Banjir Rendam 32 Titik di Kota Tangerang, 160 Warga Mengungsi

Banjir akibat cuaca ekstrem merendam 32 titik di wilayah hukum Polres Metro Tangerang Kota hingga Kamis malam.

Diterbitkan 23 Januari 2026, 08:48 WIB
Share
Copy Link
Batalkan
Jadi intinya...
  • 32 titik banjir di Tangerang akibatkan 160 warga mengungsi akibat hujan deras.
  • Kecamatan Cipondoh terparah, jembatan tak bisa dilalui; pohon tumbang di Pakuhaji.
  • Polres Tangerang dirikan 4 posko, evakuasi, atur lalu lintas, dan bersihkan pohon.

Liputan6.com, Jakarta - Terdapat 32 titik banjir dan genangan air yang tersebar di wilayah Kota Tangerang, akibat hujan yang mengguyur sejak Kamis 22 januari 2026.

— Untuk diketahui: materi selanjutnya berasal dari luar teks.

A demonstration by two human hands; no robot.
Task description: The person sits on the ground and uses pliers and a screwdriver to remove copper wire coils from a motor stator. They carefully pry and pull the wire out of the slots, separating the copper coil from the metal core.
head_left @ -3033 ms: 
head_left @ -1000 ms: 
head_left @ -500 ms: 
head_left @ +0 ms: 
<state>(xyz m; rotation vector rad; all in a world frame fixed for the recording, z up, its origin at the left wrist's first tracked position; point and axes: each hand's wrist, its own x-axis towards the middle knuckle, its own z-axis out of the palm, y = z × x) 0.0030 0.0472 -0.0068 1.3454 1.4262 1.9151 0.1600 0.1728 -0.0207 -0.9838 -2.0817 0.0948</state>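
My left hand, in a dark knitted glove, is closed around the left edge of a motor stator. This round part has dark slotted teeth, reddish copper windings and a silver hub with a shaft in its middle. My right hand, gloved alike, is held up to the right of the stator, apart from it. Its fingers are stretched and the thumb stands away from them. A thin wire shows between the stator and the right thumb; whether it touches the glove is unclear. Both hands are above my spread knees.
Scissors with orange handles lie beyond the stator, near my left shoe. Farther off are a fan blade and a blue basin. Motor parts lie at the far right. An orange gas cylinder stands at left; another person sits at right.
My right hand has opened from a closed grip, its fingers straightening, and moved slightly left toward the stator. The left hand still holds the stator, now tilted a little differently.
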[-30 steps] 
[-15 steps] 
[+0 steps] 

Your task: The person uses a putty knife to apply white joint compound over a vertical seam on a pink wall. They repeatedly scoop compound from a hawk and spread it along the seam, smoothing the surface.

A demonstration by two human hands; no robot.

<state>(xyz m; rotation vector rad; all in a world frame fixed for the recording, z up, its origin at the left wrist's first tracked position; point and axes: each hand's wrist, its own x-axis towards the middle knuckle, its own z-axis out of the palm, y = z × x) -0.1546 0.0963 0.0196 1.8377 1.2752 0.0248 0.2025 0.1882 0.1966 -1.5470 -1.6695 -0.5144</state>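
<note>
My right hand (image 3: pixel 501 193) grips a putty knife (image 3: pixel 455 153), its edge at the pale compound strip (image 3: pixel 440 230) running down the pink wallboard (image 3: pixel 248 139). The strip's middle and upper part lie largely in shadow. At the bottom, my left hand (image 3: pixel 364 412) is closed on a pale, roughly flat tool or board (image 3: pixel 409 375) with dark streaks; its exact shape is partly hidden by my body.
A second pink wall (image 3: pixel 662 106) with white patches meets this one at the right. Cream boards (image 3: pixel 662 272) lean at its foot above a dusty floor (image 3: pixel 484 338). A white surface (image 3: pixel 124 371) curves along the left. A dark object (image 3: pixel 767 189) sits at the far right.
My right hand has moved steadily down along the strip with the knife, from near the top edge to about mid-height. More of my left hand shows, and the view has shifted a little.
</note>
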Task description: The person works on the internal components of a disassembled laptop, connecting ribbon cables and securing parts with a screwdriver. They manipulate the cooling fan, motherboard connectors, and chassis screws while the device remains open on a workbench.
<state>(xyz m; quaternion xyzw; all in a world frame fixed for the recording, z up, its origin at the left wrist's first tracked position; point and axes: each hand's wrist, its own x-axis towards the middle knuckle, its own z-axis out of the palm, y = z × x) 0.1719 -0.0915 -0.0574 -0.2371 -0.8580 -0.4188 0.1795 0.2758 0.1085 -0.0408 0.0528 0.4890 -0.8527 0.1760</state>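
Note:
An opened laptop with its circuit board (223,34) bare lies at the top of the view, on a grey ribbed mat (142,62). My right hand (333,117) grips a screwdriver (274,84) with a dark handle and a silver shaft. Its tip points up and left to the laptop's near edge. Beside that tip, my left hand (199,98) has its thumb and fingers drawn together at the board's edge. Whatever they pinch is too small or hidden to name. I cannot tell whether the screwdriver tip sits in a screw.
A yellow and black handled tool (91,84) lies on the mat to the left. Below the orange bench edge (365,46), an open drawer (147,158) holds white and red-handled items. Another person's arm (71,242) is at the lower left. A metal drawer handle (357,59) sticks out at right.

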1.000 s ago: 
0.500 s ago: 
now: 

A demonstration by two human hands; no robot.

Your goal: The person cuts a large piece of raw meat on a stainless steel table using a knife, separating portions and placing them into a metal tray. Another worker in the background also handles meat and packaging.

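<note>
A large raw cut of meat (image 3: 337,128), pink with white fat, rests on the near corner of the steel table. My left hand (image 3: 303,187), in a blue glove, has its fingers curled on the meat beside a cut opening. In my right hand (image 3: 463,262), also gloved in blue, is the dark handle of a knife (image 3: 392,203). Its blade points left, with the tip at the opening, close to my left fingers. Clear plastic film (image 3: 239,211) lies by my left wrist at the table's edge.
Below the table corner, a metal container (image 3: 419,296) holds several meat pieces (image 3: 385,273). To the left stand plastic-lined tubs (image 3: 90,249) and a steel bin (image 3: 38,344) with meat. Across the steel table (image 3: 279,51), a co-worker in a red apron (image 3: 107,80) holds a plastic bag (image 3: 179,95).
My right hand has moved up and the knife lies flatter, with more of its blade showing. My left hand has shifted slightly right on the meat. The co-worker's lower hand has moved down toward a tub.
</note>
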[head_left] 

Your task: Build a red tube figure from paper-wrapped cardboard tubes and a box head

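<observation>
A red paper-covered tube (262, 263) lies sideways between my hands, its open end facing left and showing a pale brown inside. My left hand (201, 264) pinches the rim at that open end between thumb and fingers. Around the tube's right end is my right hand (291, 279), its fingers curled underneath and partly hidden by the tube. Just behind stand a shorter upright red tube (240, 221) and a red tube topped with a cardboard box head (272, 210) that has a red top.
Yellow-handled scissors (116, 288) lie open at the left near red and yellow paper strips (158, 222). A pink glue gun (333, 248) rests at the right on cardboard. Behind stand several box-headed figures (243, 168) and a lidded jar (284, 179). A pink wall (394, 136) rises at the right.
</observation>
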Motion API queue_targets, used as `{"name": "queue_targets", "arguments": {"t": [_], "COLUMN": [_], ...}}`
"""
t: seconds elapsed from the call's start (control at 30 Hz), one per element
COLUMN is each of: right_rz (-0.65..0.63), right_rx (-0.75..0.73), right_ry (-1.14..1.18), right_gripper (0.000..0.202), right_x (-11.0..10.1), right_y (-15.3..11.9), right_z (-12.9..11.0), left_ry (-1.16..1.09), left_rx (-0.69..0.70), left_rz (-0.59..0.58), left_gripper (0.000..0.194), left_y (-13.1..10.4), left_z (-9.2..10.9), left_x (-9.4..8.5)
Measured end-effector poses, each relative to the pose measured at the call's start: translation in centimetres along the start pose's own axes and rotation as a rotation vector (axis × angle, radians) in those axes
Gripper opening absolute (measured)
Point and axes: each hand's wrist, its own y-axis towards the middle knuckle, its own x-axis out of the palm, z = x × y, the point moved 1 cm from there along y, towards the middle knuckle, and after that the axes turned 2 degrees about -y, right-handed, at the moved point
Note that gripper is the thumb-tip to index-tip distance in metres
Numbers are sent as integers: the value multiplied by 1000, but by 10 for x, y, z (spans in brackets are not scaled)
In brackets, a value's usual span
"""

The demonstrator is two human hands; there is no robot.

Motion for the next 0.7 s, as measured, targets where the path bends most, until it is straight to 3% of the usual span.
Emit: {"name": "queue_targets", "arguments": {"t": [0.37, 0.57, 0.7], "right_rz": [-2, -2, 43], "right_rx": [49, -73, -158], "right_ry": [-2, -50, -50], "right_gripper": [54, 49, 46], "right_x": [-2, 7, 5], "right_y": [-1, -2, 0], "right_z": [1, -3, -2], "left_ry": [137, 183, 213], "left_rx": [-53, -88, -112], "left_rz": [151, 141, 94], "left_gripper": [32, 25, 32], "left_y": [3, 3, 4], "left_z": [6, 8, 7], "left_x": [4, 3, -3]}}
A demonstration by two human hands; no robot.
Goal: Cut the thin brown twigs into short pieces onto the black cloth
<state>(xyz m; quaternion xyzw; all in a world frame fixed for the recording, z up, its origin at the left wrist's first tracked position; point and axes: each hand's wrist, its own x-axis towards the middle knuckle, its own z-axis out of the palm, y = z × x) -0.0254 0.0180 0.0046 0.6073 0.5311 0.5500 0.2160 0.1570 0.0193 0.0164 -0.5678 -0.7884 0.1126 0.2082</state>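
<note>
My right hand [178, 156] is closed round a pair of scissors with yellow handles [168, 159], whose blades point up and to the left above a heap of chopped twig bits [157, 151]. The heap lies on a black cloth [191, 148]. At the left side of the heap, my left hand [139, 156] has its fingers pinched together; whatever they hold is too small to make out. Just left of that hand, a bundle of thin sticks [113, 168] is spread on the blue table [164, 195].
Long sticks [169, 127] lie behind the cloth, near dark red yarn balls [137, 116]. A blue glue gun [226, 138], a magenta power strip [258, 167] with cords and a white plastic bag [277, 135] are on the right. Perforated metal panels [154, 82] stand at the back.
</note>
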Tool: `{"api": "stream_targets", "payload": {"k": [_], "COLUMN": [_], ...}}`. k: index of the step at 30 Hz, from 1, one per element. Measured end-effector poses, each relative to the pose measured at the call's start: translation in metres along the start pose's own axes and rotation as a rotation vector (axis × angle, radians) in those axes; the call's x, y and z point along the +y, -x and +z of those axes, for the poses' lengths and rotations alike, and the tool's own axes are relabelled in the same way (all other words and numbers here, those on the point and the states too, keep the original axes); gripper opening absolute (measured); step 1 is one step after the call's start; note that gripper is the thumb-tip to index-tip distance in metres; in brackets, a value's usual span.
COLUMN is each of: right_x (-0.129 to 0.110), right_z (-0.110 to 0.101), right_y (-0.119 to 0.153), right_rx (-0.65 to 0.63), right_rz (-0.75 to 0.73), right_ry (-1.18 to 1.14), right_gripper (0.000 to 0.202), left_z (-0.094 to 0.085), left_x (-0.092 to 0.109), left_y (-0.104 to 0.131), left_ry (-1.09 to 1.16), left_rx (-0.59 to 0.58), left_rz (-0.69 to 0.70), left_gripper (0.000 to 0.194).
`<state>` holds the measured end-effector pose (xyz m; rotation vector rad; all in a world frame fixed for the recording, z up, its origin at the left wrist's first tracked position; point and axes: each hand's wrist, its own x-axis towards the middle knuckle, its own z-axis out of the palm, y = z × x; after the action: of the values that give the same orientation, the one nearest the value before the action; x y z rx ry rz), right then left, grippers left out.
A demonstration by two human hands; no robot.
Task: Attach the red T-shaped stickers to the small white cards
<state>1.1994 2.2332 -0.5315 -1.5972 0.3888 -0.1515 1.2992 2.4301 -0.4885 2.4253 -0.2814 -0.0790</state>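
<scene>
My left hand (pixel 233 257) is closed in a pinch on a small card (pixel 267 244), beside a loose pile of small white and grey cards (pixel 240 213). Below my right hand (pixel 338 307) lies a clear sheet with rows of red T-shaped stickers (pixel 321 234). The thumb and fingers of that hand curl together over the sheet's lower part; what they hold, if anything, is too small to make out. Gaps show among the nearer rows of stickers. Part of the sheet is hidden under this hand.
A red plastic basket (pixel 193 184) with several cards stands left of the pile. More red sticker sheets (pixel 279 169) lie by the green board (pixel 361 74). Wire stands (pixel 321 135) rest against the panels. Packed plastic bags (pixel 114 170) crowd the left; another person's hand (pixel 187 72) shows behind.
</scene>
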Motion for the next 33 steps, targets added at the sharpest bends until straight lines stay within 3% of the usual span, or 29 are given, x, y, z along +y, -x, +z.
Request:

"Setidaknya, ada 160 orang dari 16 Kepala Keluarga (KK) terpaksa mengungsi ke beberapa lokasi pengungsian yang telah disiapkan oleh petugas," kata Kapolres Metro Tangerang Kota, Kombes Pol Raden Muhammad Jauhari, Jumat (23/1/2026).

Adapun banjir terpantau di sejumlah wilayah antara lain:

  1. Kecamatan Benda
  2. Kecamatan Ciledug
  3. Kecamatan Cipondoh
  4. Kecamatan Pinang
  5. Kecamatan Jatiuwung
  6. Kecamatan Sepatan
  7. Kecamatan Pakuhaji
  8. Kecamatan Teluknaga

Ketinggian air bervariasi mulai dari 5 centimeter hingga mencapai 120 centimeter, dengan kondisi terparah terjadi di Kecamatan Cipondoh, yang mengakibatkan akses Jembatan Bendungan Polor tidak dapat dilalui kendaraan roda dua.

Selain banjir, tercatat pula satu kejadian pohon tumbang di wilayah Pakuhaji, tepatnya di Kampung Kebon Cabe, Desa Gaga. Pohon jenis waru dengan tinggi sekitar 25 meter dan diameter batang 2 meter tumbang akibat cuaca ekstrem dan menimpa dua unit rumah warga.

"Kami pastikan, meski menimbulkan kerusakan materiil, kejadian tersebut tidak menimbulkan korban jiwa," ungkap Jauhari.

 

Dirikan Posko

Adapun, Polres Metro Tangerang Kota telah mendirikan empat Posko Siaga Bencana, yakni di Polres Metro Tangerang Kota, Kantor Damkar Kecamatan Benda, Kantor Satpol PP Kecamatan Teluknaga, serta di Kampung Alar Indah, Desa Kohod, Pakuhaji.

Upaya penanganan yang dilakukan meliputi evakuasi warga terdampak, pengaturan dan pengalihan arus lalu lintas di titik-titik rawan, pembersihan pohon tumbang, koordinasi lintas sektor dengan Pemda, BPBD, PLN, serta stakeholder terkait.

Patroli dan pengamanan rumah kosong, serta pemeriksaan medis dasar oleh puskesmas setempat juga terus dilakuan.

"Seluruh jajaran tetap siaga dan berkomitmen memberikan pelayanan terbaik kepada masyarakat hingga situasi benar-benar dinyatakan aman dan kondusif," kata Jauhari.